• **Requirement**
Tally the lines below containing "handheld" and report only the total.

※

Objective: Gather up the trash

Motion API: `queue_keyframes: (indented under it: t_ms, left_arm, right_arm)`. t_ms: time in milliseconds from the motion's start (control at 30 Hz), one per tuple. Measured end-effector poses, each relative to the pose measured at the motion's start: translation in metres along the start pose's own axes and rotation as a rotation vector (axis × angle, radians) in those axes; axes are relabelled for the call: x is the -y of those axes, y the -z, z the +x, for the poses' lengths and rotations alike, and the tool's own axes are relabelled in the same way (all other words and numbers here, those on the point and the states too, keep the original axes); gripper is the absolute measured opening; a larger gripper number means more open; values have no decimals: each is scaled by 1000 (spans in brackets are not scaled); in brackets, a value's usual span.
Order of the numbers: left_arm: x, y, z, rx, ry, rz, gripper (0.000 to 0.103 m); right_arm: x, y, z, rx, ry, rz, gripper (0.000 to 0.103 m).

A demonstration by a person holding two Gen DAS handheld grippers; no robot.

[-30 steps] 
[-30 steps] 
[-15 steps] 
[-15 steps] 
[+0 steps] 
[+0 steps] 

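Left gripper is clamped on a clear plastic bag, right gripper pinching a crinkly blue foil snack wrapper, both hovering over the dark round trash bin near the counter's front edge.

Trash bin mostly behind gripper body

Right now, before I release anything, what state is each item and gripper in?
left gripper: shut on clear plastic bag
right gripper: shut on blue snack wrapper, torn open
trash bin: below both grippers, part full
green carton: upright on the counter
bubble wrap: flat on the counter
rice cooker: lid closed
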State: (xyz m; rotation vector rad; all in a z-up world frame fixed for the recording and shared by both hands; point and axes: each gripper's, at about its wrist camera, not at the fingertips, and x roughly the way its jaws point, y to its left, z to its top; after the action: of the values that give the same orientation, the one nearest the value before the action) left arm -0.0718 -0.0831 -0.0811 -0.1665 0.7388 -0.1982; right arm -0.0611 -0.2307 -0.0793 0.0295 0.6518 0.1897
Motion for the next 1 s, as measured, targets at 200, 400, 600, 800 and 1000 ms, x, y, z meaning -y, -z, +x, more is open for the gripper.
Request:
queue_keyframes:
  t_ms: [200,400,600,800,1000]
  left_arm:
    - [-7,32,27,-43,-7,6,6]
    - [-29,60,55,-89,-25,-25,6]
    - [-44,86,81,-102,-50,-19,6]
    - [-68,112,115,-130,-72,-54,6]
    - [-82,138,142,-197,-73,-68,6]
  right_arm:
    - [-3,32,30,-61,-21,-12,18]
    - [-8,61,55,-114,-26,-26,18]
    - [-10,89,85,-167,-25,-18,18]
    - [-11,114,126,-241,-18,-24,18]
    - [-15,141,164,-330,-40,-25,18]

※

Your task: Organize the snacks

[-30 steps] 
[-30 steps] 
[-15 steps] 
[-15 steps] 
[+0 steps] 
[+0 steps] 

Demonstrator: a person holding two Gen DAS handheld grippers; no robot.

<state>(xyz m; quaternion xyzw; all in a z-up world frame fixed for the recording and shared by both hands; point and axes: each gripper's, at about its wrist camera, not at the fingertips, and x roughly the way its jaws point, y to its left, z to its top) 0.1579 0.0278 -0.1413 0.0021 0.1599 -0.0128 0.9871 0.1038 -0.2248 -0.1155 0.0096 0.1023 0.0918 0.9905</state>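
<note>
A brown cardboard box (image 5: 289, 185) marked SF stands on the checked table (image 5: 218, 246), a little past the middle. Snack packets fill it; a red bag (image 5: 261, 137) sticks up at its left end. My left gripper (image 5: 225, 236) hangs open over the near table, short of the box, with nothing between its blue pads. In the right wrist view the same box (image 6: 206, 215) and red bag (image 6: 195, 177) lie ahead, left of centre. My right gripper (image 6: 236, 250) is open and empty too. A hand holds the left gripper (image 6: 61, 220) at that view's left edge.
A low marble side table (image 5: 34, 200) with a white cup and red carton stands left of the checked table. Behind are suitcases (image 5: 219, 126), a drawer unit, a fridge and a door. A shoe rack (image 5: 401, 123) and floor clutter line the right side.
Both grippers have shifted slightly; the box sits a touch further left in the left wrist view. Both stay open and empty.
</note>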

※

• **Task output**
2